Or just drop it in the middle of Antarctica.
Materials hot enough to build a dirty bomb with are easy to detect with a Geiger counter, and the people handling the material would die before they're able to haul a significant amount of it anyway. Maybe put surveillance systems around the facility if that's a concern anyway.

>> No.10450403

>>10450086
>>10450263
>>10450286
Friendly reminder the Fukushima meltdown could've been averted had the fucktards who designed the security cooling systems not put in valves that FAIL CLOSED when losing electricity with no way to open them without electricity (manually or with compressed air bottles). They basically assumed electricity was going to be available at all times, or the reactor melting the fuck down was a foregone conclusion.

>> No.10450840

omg its dangerous thats why

>> No.10450859

just put all the nuclear waste on a rocket and send it to the sun, lmao

feels like i'm taking crazy pills in here

>> No.10450888

>>10450403
Fukushima also could've been stopped mid-accident with no radiation release or damage to the environment had TEPCO actually listened to the international nuclear community's recommendations instead of trying to solve it their own way. It literally could've been a Three Mile Island level of accident where the only damage was the loss of the reactors, but TEPCO wouldn't follow the guidance because they insisted they could save the reactors and as a result they melted down and the rest is history.

>> No.10450892

>>10450035
because hippies

>> No.10450899

>>10450888
>>10450403
Based

>> No.10450936

>>10450888
>had TEPCO actually listened to the international nuclear community's recommendations
Which were what?

>> No.10450964

>>10450035
Probably because most innovative reactors turned out to be memes like this one:
https://en.wikipedia.org/wiki/THTR-300

>> No.10450981

>>10450964
Ehh I wouldn't say they're a meme.
Molten salt reactors are in principle safer and haven't really been proven in a commercial setting so we don't really know whether they're economically viable for producing energy, but it seemed to work just fine in https://en.wikipedia.org/wiki/Molten-Salt_Reactor_Experiment..

>> No.10451007

>>10450205
>>10450198
This makes me sad. We could be living in a nuclear powered Utopia right now.

>> No.10451036

>>10450936
To inject seawater into the reactor to keep the passive cooling system filled with water. This would naturally ruin the reactor, as all the salt and grime would build up inside the coolant system and you could pretty much never get it all out without replacing the entire thing, but it would keep it cooled and prevent a meltdown.
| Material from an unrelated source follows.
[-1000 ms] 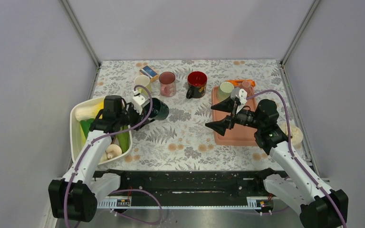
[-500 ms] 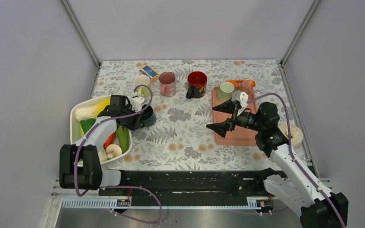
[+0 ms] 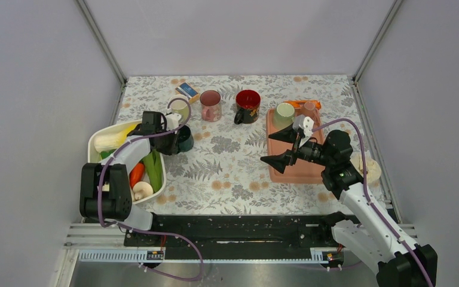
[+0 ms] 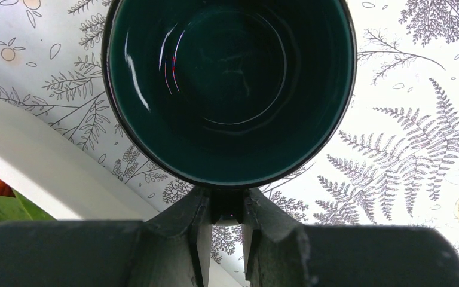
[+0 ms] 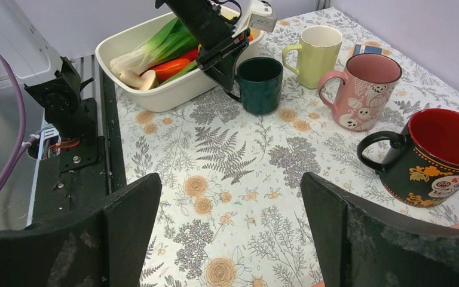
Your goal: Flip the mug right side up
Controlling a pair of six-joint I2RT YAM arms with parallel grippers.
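Left wrist view looks straight down into the dark green mug (image 4: 230,89), mouth up on the surface (image 4: 406,137) just beside the white tub (image 4: 42,149); the left tool (image 4: 227,224) pinches its handle, while the right tool (image 3: 264,148), spread wide and empty, hangs well apart.

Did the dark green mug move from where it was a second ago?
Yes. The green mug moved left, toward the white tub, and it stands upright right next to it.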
TEPCO wouldn't do it, though, because they wouldn't give up on the reactor. They insisted they could find some way to save it. It wasn't until 24 hours after the incident began that the workers on the ground went against TEPCO's express orders and did the seawater injection, which finally brought the active portion of the incident to an end.

>> No.10451055

>>10451036
>To inject seawater into the reactor to keep the passive cooling system filled with water.
>It wasn't until 24 hours after the incident began that the workers on the ground went against TEPCO's express orders and did the seawater injection
Well, the question is, did they have the pumps to suck sea water onto the reactor on-site or were they brought in by trucks from the outside?
Otherwise why would they delay the decision to pump in sea water, did they believe that enough water had remained in the reactor to cool it (and why did they believe this, since anyone involved in operating nuclear reactors would know the water would evaporate in 2 or 3 hours), or that the main pumps were operational? Is this documented anywhere?

>> No.10451096

>>10450079
>what about nuclear waste?
What about it? Just bury it nigger. Or reprocess it.
>it's dangerous therefore it will never have a solution
>we should stop building bridges, what if they fall?

>> No.10451239

>>10451055
It's all documented in painstaking detail in various places, yes. They used fire engines that were stored on site and brought in from the nearby town to pump the water. They were actually already on site, because they were used at the beginning of the accident to pump the fresh water they had on hand into the reactors, but when the fresh water ran out they waited nearly 24 hours to start pumping in seawater on TEPCO's orders because TEPCO didn't want the plant to be decommissioned.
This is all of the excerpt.